Study highlights increased risk, especially in Western states and during intense smoke events
Exposure to wildfire smoke during pregnancy was associated with a higher risk of preterm birth, especially in the Western United States and during periods of intense or prolonged smoke, according to a study funded by the National Institutes of Health’s Environmental influences on Child Health Outcomes (ECHO) Program.
Wildfires are becoming more frequent and severe, raising concerns about their impact on public health. While previous studies suggested a link between wildfire smoke and preterm birth, ECHO’s research built on this by studying a diverse population from prospective cohort sites nationwide. Researchers also looked closely at the role of exposure intensity, duration, and timing.
“Our study adds to growing evidence that wildfire smoke is a concern for maternal and child health. Incorporating wildfire smoke considerations into prenatal care and public health guidance could help expecting parents protect themselves during smoke events, especially in areas where wildfires are common,” said Allison Sherris, PhD, of the University of Washington.
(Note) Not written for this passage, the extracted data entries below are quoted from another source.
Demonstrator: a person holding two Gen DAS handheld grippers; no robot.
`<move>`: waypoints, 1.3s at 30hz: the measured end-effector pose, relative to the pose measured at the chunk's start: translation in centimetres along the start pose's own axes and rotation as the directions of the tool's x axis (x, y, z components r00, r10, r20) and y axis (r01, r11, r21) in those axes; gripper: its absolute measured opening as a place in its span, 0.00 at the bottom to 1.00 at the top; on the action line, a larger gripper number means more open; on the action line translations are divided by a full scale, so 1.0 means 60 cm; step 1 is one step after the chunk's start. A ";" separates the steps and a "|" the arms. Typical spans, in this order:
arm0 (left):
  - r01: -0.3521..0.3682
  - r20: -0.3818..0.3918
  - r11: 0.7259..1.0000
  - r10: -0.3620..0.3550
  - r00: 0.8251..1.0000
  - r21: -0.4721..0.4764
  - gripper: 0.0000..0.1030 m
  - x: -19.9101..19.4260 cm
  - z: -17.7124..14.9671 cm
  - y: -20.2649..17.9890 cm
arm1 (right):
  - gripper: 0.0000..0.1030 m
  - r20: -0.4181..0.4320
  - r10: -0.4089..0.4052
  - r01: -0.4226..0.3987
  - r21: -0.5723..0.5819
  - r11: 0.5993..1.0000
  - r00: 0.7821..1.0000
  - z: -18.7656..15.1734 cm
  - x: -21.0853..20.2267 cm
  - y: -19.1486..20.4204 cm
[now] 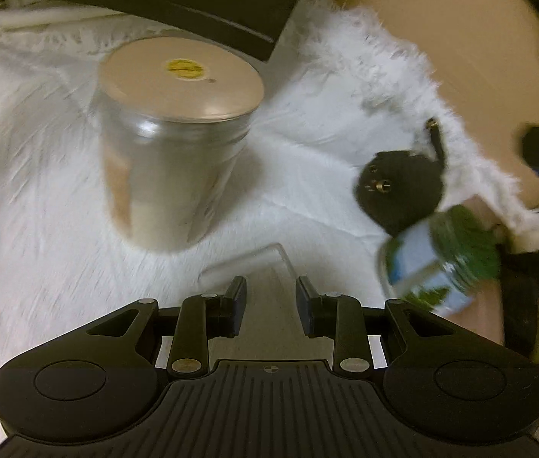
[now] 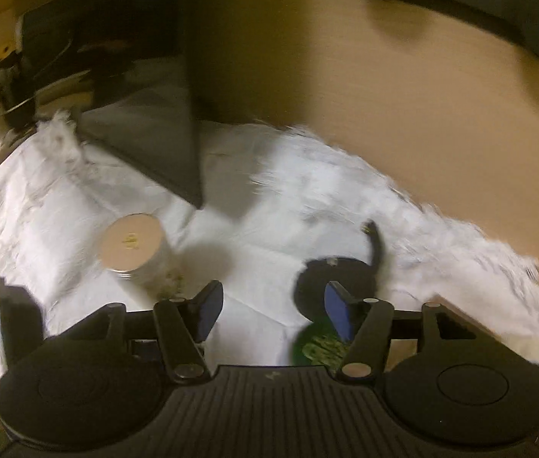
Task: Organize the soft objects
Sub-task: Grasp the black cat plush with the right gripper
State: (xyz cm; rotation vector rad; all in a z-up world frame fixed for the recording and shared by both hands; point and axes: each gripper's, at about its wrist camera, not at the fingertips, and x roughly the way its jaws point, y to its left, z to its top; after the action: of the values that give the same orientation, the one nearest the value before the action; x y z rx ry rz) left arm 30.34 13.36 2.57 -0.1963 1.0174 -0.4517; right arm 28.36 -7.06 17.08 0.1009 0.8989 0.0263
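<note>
Both grippers over white furry cloth (image 1: pixel 40 198): left gripper (image 1: pixel 271 301) parted, nothing between its 2 pads, behind upright clear glass jar with tan lid (image 1: pixel 177 133); right gripper (image 2: pixel 273 313) spread wide and empty above round black pouch (image 2: pixel 319 278) and green-lidded jar (image 2: pixel 317 347).

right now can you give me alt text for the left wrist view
The left gripper hangs open and empty over a white furry blanket, its fingers apart with nothing between them. Ahead to the left stands a clear jar with a flat lid; to the right lie a round black object and a tilted green-lidded jar. The picture is motion-blurred.
</note>
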 end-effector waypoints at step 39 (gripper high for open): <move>0.105 0.049 0.951 -0.125 0.991 0.291 0.29 -0.013 -0.001 0.034 | 0.80 -0.362 0.020 0.072 0.240 0.968 0.932 -0.004 0.274 -0.104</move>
State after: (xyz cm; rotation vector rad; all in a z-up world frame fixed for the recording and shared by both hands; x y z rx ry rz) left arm 30.51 15.55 2.37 -0.0092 0.8653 -0.6894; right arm 38.26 -12.19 3.50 0.3280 1.2725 -0.0973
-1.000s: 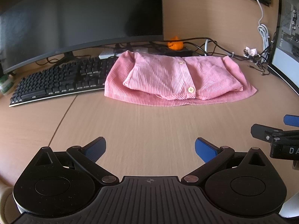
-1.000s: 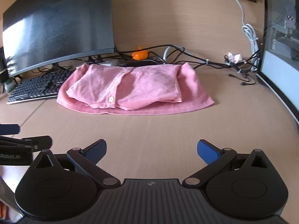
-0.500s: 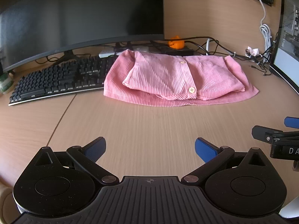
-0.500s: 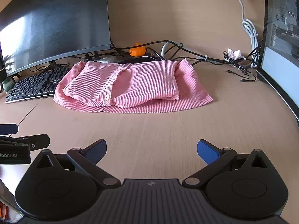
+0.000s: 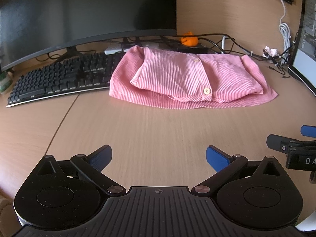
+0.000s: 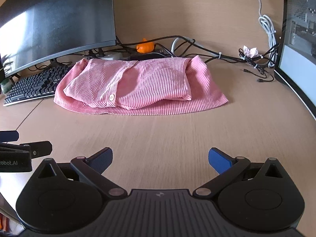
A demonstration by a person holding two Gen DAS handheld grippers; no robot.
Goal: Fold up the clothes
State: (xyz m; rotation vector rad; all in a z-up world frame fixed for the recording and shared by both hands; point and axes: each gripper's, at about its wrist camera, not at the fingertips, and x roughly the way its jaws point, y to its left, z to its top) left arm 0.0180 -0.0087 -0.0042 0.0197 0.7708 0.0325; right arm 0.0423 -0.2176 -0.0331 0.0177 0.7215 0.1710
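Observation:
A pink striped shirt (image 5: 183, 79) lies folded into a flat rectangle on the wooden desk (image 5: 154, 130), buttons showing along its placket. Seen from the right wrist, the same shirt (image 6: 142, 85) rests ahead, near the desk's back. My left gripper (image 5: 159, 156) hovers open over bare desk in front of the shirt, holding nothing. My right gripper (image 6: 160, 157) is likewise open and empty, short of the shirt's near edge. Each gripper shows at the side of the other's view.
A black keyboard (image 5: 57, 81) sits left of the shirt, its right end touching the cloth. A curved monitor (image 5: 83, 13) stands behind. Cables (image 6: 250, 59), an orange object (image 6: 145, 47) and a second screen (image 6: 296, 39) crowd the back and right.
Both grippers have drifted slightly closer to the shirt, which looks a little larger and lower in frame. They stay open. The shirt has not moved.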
Researchers analyzed data from over 20,000 births between 2006 and 2020 at 30 study sites across the U.S. They matched daily levels of air pollution from wildfire smoke (fine particulate matter, or PM2.5) to each participant’s home address during pregnancy. They tracked both the average amount of smoke and the number of “smoke days,” as well as “smoke waves”—stretches of consecutive days with high smoke levels.
The team used statistical methods to compare pregnancies week by week and adjusted for many factors, including maternal age, race, ethnicity, neighborhood poverty, season of conception, birth year, and more.
Key Findings
- Widespread Exposure: Nearly all pregnant participants (99.2%) experienced at least one day of wildfire smoke, with an average of 22 smoke days during pregnancy.
- Preterm Birth Risk: The overall rate of preterm birth was 8.4%, with higher rates among Black (11.7%) and American Indian or Alaska Native (13.5%) participants compared to White (7.6%) and Asian, Native Hawaiian, or Pacific Islander (8.0%) participants.
- Link Between Smoke and Preterm Birth: For every 1 microgram per cubic meter (µg/m³) increase in average wildfire PM2.5 during pregnancy, the odds of preterm birth increased by about 7%. The association was even stronger in the Western U.S., where wildfire smoke is more intense and frequent.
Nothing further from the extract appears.